The Milky Way galaxy may be held together by plain old ordinary matter after all. New research indicates that the space between stars contains twice as much cold gas as previously thought. If so, the gas might provide enough gravity to keep the galaxy from flying apart, eliminating the need for mysterious dark matter.
The matter strewn through interstellar space consists mostly of hydrogen. Nearly all of this comes in two forms: Relatively warm clouds of individual hydrogen atoms and colder clouds of diatomic molecules. Researchers measure the amount of warmer atomic hydrogen by tracking radio waves emitted by the atoms. But to spot the colder hydrogen, which emits no easily detectable signal, researchers must measure radio waves emitted by carbon monoxide and assume that the two molecules are found together in a certain ratio. Using such measurements, astrophysicists have estimated the amount of mass in our galaxy and come up with a value too small to generate enough gravity to prevent the outermost stars from whizzing into space. So researchers generally believe that some form of undetected dark matter must provide the extra gravity.
But much more cold gas lurks in our stellar neighborhood than previously believed, report Isabelle Grenier and colleagues from the University of Paris VII today in Science.
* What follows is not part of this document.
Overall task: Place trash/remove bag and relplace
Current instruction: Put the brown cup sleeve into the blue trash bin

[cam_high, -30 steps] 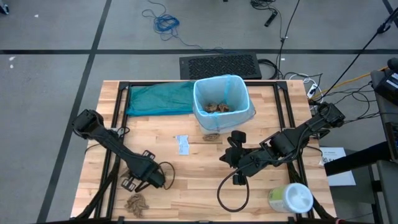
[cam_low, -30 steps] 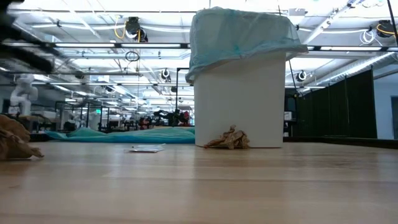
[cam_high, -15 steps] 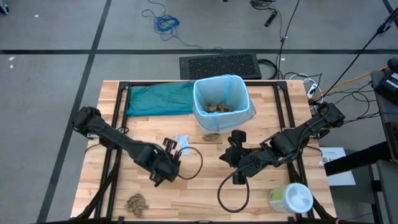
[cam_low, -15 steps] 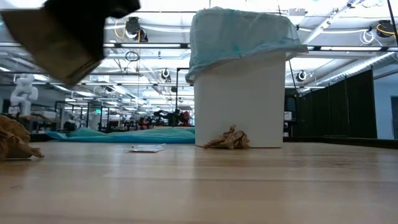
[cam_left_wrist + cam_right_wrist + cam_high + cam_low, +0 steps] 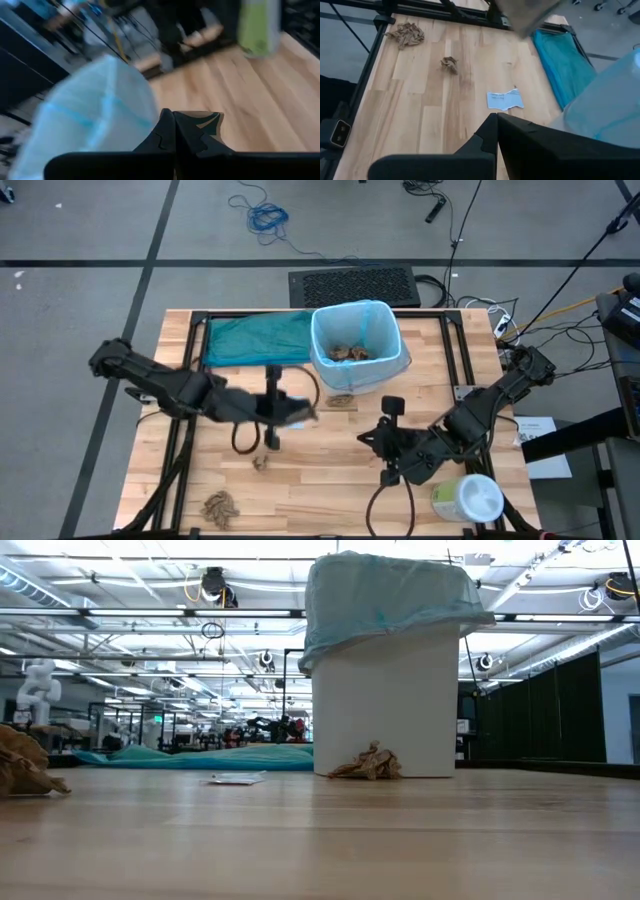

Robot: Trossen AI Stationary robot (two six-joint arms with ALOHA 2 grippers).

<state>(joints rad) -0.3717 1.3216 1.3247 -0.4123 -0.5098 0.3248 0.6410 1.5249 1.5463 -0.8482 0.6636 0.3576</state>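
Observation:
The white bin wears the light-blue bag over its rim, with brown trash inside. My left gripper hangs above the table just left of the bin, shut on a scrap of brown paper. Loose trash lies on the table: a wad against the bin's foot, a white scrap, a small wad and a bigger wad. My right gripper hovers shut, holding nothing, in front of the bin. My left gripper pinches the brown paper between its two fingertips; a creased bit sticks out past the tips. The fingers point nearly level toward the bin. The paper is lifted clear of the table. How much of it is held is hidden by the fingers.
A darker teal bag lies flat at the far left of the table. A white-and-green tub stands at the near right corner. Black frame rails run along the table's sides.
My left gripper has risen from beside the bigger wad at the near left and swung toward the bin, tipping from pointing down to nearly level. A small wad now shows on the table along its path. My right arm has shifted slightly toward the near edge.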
The team compared a sky map of gamma rays generated by the Energetic Gamma Ray Experiment Telescope (EGRET) satellite to maps of atomic hydrogen, carbon monoxide, and dust within 1500 light years of earth. Gamma rays emanate from the clouds of dust and gas when cosmic rays slam into the matter within them. These dusty regions generate more gamma rays than expected, indicating that they contain vast quantities of cold gas that the radio studies had missed, the researchers report. Extrapolating from the size of the clouds of cold gas, the team estimates that the whole galaxy may contain twice as much ordinary matter as formerly believed. "It was a big surprise to me that we could miss that much" cold gas, Grenier says.
If the extrapolation is correct, the Milk Way may be hefty enough to hold itself together without any exotic dark matter, says Francoise Combes, an astrophysicist at the Observatory of Paris, although the mysterious stuff would still be needed to explain the formation of the earliest galaxies. But Don Cox, an astrophysicist at the University of Wisconsin, Madison, cautions that scaling up from the solar neighborhood to the entire galaxy is "kind of a long leap."